NumPy ufunc Trigonometric – Fast Sine, Cosine, Tangent Calculations

Introduction – Why Learn Trigonometric ufuncs in NumPy?

Trigonometric functions are the cornerstone of geometry, physics, engineering, and signal processing. NumPy’s trigonometric ufuncs let you compute sine, cosine, tangent, and their inverse functions across entire arrays — fast, vectorized, and element-wise.

These ufuncs make it easy to handle:

• Angle conversions (degrees ↔ radians)
• Waveform modeling (sine/cosine)
• Phase shifts and periodic analysis
• Inverse trig for arc-angles (asin, acos, atan)

By the end of this guide, you’ll:

• Use sin(), cos(), tan() and their inverses
• Convert between degrees and radians
• Work with multi-dimensional arrays
• Apply trigonometric modeling for real-world systems

Step 1: Compute Basic Trigonometric Functions

import numpy as np

angles_rad = np.array([0, np.pi/2, np.pi])
print("sin:", np.sin(angles_rad))
print("cos:", np.cos(angles_rad))
print("tan:", np.tan(angles_rad))

Output:

sin: [0. 1. 0.]
cos: [ 1.  0. -1.]
tan: [ 0. inf  0.]

Explanation:

• All functions are element-wise ufuncs
• np.tan(np.pi/2) tends toward infinity → inf

Step 2: Convert Degrees to Radians and Back

deg = np.array([0, 90, 180])
rad = np.deg2rad(deg)
print("Radians:", rad)

deg_back = np.rad2deg(rad)
print("Back to Degrees:", deg_back)

Output:

Radians: [0.         1.57079633 3.14159265]
Back to Degrees: [  0.  90. 180.]

Use np.deg2rad() and np.rad2deg() for clean conversions

Step 3: Inverse Trigonometric Functions

x = np.array([0, 0.5, 1])

print("arcsin:", np.arcsin(x))  # inverse of sin
print("arccos:", np.arccos(x))  # inverse of cos
print("arctan:", np.arctan(x))  # inverse of tan

Output (in radians):

arcsin: [0.         0.52359878 1.57079633]
arccos: [1.57079633 1.04719755 0.        ]
arctan: [0.         0.46364761 0.78539816]
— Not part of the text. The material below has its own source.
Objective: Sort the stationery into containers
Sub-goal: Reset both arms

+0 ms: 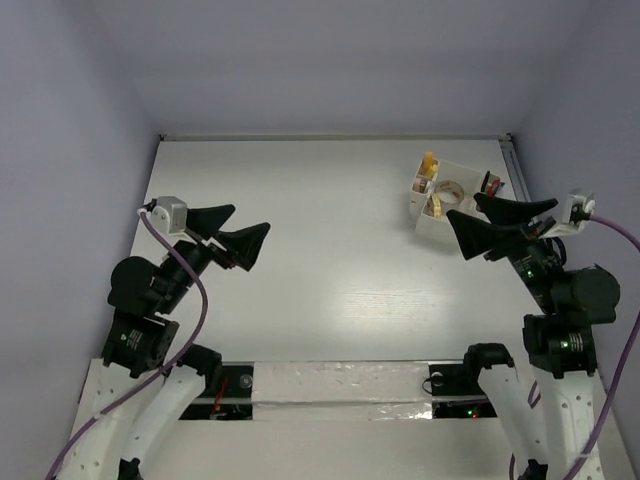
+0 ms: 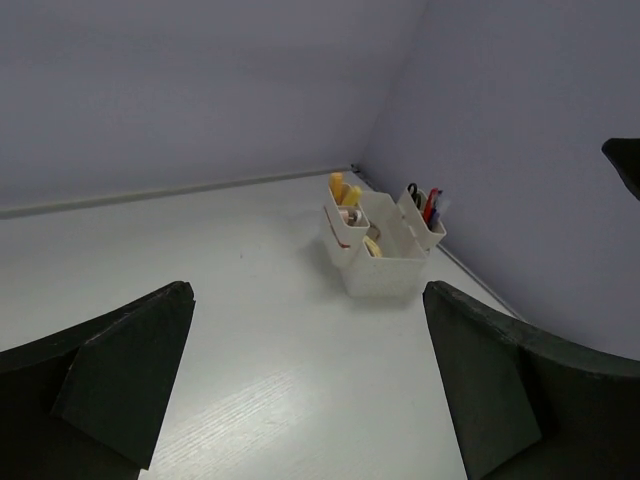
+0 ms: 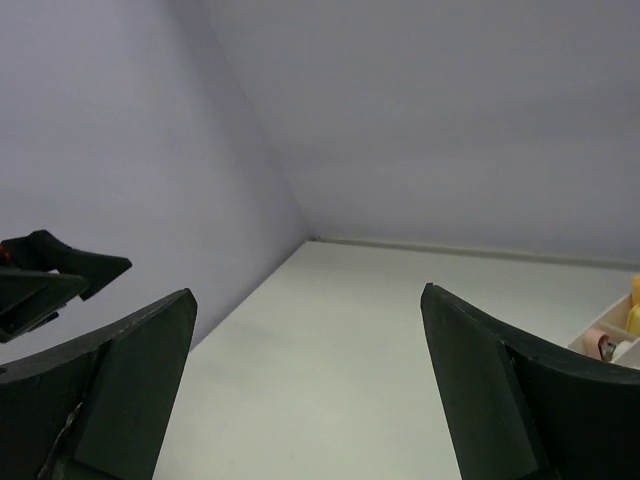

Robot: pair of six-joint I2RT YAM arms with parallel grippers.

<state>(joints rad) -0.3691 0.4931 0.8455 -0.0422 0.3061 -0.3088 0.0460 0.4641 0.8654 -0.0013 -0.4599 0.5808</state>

All values returned in radians
Use np.rad2deg() to convert if needed

Step 4: Work with Arrays and Matrices

matrix = np.array([[0, np.pi/2], [np.pi, 3*np.pi/2]])
print(np.sin(matrix))

Output:

[[ 0.000000e+00  1.000000e+00]
 [ 1.224647e-16 -1.000000e+00]]

Trigonometric ufuncs work element-wise on any shape

Step 5: Hyperbolic Trigonometric Functions

x = np.array([0, 1, 2])

print("sinh:", np.sinh(x))
print("cosh:", np.cosh(x))
print("tanh:", np.tanh(x))

Output:

sinh: [ 0.          1.17520119  3.62686041]
cosh: [1.         1.54308063 3.76219569]
tanh: [0.         0.76159416 0.96402758]

Used in signal processing, neural networks, and calculus

Summary of Trigonometric ufuncs

Common Mistakes to Avoid

Summary – Recap & Next Steps

NumPy’s trigonometric ufuncs make it easy to perform fast, element-wise computations for periodic, geometric, and wave-related problems across arrays of any shape.

Key Takeaways:

• Use np.sin(), np.cos(), np.tan() on radians
• Use np.arcsin(), np.arccos(), np.arctan() for inverse trig
• Convert between degrees and radians using deg2rad() / rad2deg()
• Trig ufuncs work on vectors, matrices, and nD arrays

Real-world relevance: Used in geometry, robotics, graphics, physics, DSP, and machine learning activations

FAQs – NumPy Trigonometric ufuncs

Are trigonometric functions in degrees or radians by default?
Radians. Always use np.deg2rad() if starting with degrees.

How do I get the angle from sine or cosine values?
Use np.arcsin(), np.arccos(), or np.arctan().

Can I apply trig functions to matrices?
Yes. NumPy ufuncs apply element-wise to arrays of any dimension.

What if my input to arcsin() is out of range?
Values outside [−1, 1] return nan.

What are hyperbolic functions used for?
Used in signal processing, activation functions, and engineering curves.